5 Ways to Listen Without Your Thoughts

Listening is not waiting to talk. – Scott Ginsberg

Sometimes it’s easier to describe something by showing what it is not. Like this quote for example. It perfectly describes what I call Thoughtless Listening, but we’ll talk more about that in a second. Listening is not talking, thinking about talking, thinking about what you’re going to say, not waiting your turn to speak…I think you get the point. We need to Stop…which conveniently is our “S” in our Listening series.

Stop

You need to stop what you’re doing in order to listen. You need to stop thinking about your response in order to listen. You need to stop talking in order to listen. You need to stop.

I don’t know about you, but I love to be distracted, it fills my ADHD tendencies. Here’s a partial list of things that distract me:

Phone

Passing Cars

Twitter

Thoughts

People walking by

Food

Beauty

Music

Eavesdropping

Television

Facebook

Ideas

People watching

And the list goes on and on

Wondering why I’m telling you this? Because it’s important to know what distracts you and how you know when you are distracted. This is going to help you a lot when you’re listening to someone. So go ahead, write down some of your distractions, make yourself a list. I’ll wait.

The other day I was having a conversation with a 5-year old. As we were talking, I quickly checked my phone to see who I get a message from, looked at some of the passing vehicles, and wasn’t making eye contact. Part way through that conversation the kid stopped talking and said to me, “Pay attention!
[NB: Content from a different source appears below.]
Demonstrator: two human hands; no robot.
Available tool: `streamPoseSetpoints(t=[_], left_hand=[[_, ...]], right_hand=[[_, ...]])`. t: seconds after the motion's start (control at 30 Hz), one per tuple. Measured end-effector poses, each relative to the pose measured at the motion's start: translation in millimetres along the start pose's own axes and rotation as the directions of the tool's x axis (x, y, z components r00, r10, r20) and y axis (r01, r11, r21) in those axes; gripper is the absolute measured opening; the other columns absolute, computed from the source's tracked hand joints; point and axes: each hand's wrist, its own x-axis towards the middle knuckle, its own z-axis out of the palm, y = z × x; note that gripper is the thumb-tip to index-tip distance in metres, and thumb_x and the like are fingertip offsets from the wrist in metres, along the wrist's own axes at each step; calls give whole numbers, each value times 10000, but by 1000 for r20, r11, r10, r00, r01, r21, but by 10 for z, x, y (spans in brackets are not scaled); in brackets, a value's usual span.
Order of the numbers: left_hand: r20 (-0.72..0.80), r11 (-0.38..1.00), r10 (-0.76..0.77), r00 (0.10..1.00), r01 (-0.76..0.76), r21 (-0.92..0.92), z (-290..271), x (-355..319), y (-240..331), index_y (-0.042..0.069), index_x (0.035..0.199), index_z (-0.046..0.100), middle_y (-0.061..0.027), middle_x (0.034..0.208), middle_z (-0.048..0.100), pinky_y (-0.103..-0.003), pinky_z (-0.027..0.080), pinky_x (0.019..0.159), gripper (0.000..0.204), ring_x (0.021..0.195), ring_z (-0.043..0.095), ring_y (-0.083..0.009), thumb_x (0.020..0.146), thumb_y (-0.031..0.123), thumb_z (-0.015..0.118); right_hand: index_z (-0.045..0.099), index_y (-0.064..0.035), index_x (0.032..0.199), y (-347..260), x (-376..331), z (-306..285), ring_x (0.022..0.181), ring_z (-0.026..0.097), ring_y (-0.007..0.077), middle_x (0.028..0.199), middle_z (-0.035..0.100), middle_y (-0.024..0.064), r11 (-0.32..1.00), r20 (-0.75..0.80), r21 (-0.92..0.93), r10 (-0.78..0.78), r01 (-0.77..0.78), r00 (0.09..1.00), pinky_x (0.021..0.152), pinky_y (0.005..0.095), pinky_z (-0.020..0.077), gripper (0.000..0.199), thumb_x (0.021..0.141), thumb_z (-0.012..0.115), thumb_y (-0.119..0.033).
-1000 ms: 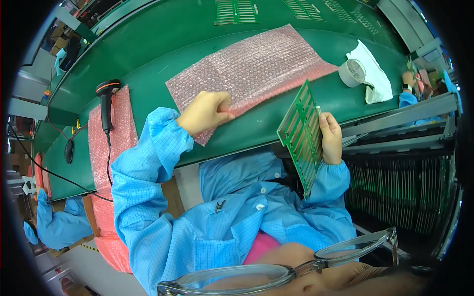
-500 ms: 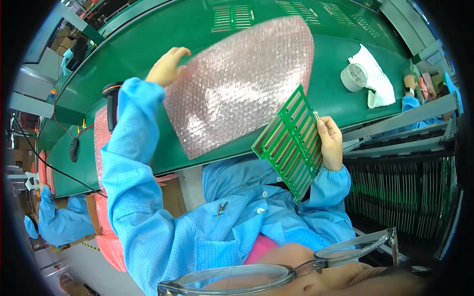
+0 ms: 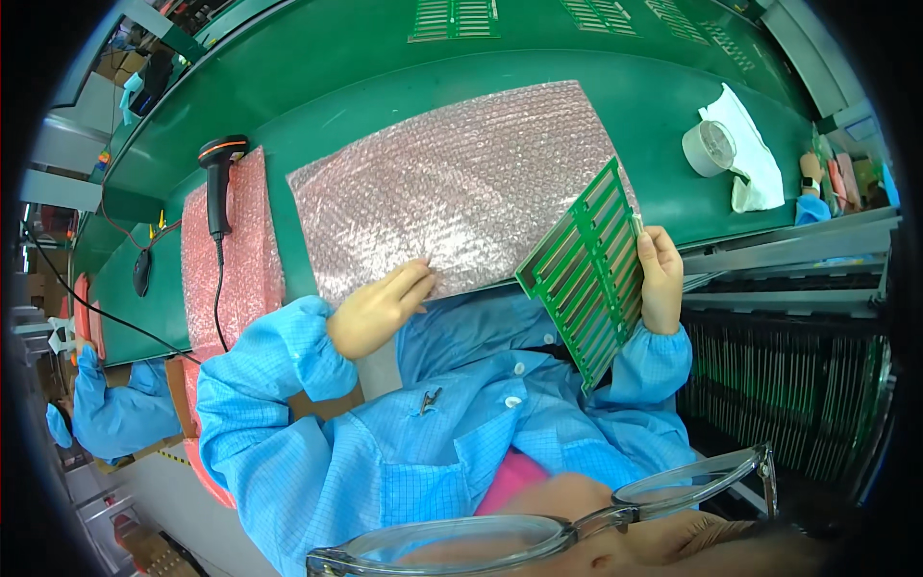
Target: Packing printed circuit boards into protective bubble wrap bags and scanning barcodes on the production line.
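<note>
My right hand (image 3: 661,281) grips a green circuit board panel (image 3: 588,279) by its right edge, thumb on the near face. The panel, with rows of long slots, is tilted up in front of my chest. Its upper part overlaps the right side of a pinkish bubble wrap sheet (image 3: 433,183). That sheet lies spread on the green table, close to the front edge. My left hand (image 3: 386,306) rests on the sheet's near edge with fingers stretched out and holds nothing.
A barcode scanner (image 3: 219,183) lies on pink bubble wrap (image 3: 252,260) at left. At right are a clear cup (image 3: 709,148) and white cloth (image 3: 760,163). Several circuit boards (image 3: 457,19) lie along the back. Beside me stands a rack of boards (image 3: 788,394). Co-workers' sleeves (image 3: 120,409) show at the sides.
The bubble wrap sheet, raised and blurred before, has come down onto the table. My left hand has moved from its far left side to its near edge. The panel has shifted slightly right.
</note>
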Motion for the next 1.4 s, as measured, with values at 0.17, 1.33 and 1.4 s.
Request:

I’m trying to tell you something!” I’m sure you’ve all been there before, someone calls you on not listening because you were distracted, maybe it’s the hockey game, Grey’s Anatomy (ugh…), your phone, anything really, just take a look at your list.

Be Present

You’ve got to get rid of them and focus. The more intense the conversation, the more you are going to have to keep those distractions at a distance. You need to be present. In the “here and now” with the person who is talking. So whatever it is that is distracting you, clear it out. Turn off your phone or put it on silent, stop looking around and focus on the person’s body language, turn off the TV, you know what you need to do. Identify it and then do it.
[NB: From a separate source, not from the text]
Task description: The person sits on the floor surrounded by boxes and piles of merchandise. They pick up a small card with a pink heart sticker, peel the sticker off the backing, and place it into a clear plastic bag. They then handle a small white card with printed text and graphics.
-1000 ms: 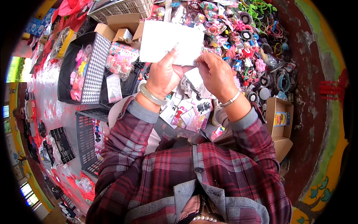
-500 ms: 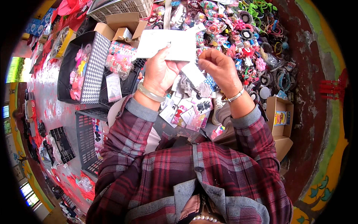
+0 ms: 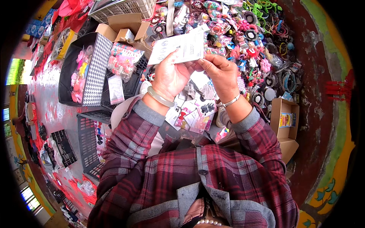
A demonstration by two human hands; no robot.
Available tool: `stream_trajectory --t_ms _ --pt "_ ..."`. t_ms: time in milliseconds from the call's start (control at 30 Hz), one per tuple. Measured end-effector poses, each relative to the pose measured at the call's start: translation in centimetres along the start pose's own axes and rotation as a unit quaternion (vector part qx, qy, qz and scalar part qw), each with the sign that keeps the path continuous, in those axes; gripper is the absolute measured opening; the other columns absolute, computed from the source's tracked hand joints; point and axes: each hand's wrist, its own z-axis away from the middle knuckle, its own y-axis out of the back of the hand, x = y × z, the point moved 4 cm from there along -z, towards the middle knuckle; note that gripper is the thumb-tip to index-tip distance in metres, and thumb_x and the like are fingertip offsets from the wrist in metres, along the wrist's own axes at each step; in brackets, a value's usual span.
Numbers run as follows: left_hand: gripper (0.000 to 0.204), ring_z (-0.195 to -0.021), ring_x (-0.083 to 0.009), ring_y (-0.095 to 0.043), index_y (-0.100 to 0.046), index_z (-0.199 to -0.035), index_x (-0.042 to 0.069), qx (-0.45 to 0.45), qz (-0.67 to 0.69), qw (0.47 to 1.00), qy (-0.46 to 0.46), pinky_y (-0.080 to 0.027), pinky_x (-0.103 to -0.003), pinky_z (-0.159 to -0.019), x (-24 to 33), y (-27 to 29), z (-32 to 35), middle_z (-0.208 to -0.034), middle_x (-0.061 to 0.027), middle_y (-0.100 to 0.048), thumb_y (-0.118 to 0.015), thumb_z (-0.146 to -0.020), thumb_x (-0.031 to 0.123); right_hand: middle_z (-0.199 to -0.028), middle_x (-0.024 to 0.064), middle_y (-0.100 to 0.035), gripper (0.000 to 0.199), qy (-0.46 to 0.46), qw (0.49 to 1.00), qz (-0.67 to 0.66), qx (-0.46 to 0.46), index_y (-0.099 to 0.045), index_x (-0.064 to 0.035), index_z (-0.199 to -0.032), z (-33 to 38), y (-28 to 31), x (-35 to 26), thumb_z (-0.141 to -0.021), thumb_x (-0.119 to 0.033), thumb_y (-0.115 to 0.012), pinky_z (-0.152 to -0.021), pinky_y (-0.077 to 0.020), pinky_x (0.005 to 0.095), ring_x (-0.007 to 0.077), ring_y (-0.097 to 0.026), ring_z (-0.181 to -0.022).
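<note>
A white card [image 3: 182, 45] with faint print and round figures is tilted up in front of me. My left hand [image 3: 169, 78] is closed on its near edge, thumb laid over the face and fingers beneath. At the card's near right corner, the thumb and forefinger of my right hand [image 3: 222, 74] are pinched together on the edge; anything small between them is hidden. Below my hands lies a pile of small cards [image 3: 186, 110], some carrying bows or hair clips. Grey fabric pieces [image 3: 205, 92] lie on top of that pile.
Bagged hair accessories [image 3: 251, 38] are heaped ahead and to the right. On the left stand a houndstooth box [image 3: 98, 68], a dark plastic basket [image 3: 88, 146] and an open cardboard box [image 3: 131, 32]. Another cardboard box [image 3: 287, 131] is at my right.
My right hand has moved left to the card's near right corner. The card has shifted slightly right and tilted, so its print now shows. My left hand went with it.
</note>
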Motion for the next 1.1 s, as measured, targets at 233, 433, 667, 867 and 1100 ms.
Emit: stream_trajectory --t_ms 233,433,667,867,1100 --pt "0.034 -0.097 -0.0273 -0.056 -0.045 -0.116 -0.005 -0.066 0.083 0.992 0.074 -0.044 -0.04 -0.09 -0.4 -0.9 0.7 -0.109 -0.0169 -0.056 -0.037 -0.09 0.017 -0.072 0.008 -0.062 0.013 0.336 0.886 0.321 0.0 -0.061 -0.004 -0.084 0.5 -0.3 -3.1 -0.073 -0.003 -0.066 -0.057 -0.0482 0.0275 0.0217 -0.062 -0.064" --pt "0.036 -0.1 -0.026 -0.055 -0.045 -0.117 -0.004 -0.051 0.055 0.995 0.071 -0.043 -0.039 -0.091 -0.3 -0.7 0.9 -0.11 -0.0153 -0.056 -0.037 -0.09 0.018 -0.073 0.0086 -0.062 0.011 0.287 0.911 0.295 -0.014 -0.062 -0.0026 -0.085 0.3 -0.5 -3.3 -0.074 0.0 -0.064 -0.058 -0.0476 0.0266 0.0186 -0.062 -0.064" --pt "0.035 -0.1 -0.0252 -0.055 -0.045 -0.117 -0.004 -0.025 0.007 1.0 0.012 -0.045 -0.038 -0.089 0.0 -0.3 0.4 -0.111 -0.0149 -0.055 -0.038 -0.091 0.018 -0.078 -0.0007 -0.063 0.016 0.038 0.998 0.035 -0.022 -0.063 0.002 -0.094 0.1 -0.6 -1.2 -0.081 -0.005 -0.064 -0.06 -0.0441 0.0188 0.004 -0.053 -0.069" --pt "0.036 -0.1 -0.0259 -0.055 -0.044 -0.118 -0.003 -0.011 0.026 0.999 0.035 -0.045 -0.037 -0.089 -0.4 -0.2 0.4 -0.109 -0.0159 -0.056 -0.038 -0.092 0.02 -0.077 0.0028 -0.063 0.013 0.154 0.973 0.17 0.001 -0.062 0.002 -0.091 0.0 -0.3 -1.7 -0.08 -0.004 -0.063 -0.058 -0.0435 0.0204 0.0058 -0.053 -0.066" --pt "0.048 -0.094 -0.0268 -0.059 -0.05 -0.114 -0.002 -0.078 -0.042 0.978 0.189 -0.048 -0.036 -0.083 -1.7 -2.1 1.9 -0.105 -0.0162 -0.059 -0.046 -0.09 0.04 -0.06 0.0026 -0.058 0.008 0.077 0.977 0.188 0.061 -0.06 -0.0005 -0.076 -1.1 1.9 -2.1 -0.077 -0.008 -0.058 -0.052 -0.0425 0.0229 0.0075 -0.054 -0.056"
Alright, so you’ve cleared the distractions but you’re mind is still going. Now what?

Thoughtless Listening

“There are people who, instead of listening to what is being said to them, are already listening to what they are going to say themselves.” – Albert Guinon

If you are preparing your defense response before the person has even started talking you’re not listening. Not only do you need to clear the physical distractions that are in your way, you also need to clear the mental thoughts running through your head. No easy task, that’s for sure. I struggle with this one a lot. Especially when I’m not working (since I listen for a living), I don’t clear the mental distractions when I’m talking to my wife, friends, family, so I get it. It’s difficult. This is something that I’ve been working a lot with and am getting better and better at it in my day-to-day life, but it has taken a lot of work and a lot of practice. So here are some tips on how to listen thoughtlessly;

Get enough sleep – My good friend Julia Rosien has slapped me in the face with this time and time again (in a good way)
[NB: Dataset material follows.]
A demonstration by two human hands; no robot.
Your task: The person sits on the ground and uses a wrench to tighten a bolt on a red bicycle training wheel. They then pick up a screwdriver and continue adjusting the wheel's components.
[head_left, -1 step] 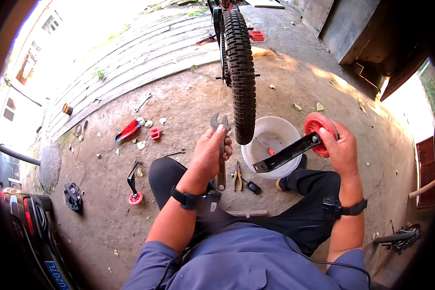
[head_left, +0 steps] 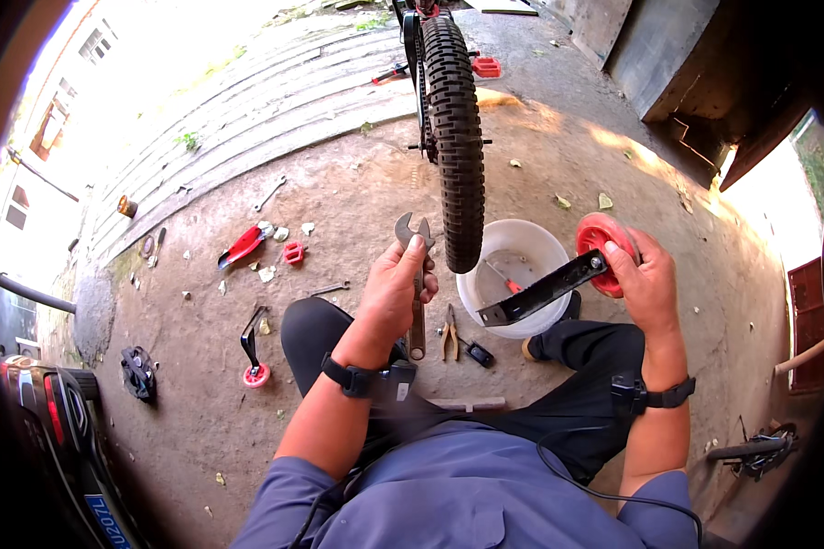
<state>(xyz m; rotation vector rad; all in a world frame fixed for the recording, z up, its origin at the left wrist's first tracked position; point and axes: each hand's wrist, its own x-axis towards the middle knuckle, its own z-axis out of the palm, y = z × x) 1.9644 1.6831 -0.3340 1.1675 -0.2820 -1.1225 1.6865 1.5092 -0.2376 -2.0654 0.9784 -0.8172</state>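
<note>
My left hand (head_left: 395, 285) is closed around an adjustable wrench (head_left: 417, 331), its jaws pointing up past my thumb and its handle hanging below my fist. In my right hand (head_left: 648, 279) is a training wheel (head_left: 604, 240) with a red rim, gripped by the wheel. Its black metal bracket (head_left: 545, 288) slants down to the left, over the white plastic bucket (head_left: 470, 297). A red-handled tool (head_left: 513, 285) lies inside the bucket. Between and beyond my hands stands a bicycle's knobby black tyre (head_left: 456, 146), with axle ends sticking out on both sides.
A second training wheel (head_left: 256, 375) lies on the ground at left, near a red pedal (head_left: 294, 252), a red-and-black part (head_left: 242, 247) and wrenches (head_left: 268, 194). Pliers (head_left: 449, 334) and a small black device (head_left: 479, 354) lie between my legs. A parked vehicle (head_left: 59, 430) is at lower left.
My left hand and the wrench have shifted very slightly left. The right hand keeps its hold on the training wheel in the same place.
</note>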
Know yourself – Know your distractions, hot buttons, opinions, thoughts.

Clear distractions – yep, we’ve already talked about it…but know what distracts you and get rid of it (for the conversation)

Write things down – If you got a pad of paper and a pen it can help to write things down…this also helps with retention of information.

Practice, Practice, Practice – “We’re talking about practice here.” You’re not going to get it right away, it takes time and determination.

How about you? What distracts you from listening everyday?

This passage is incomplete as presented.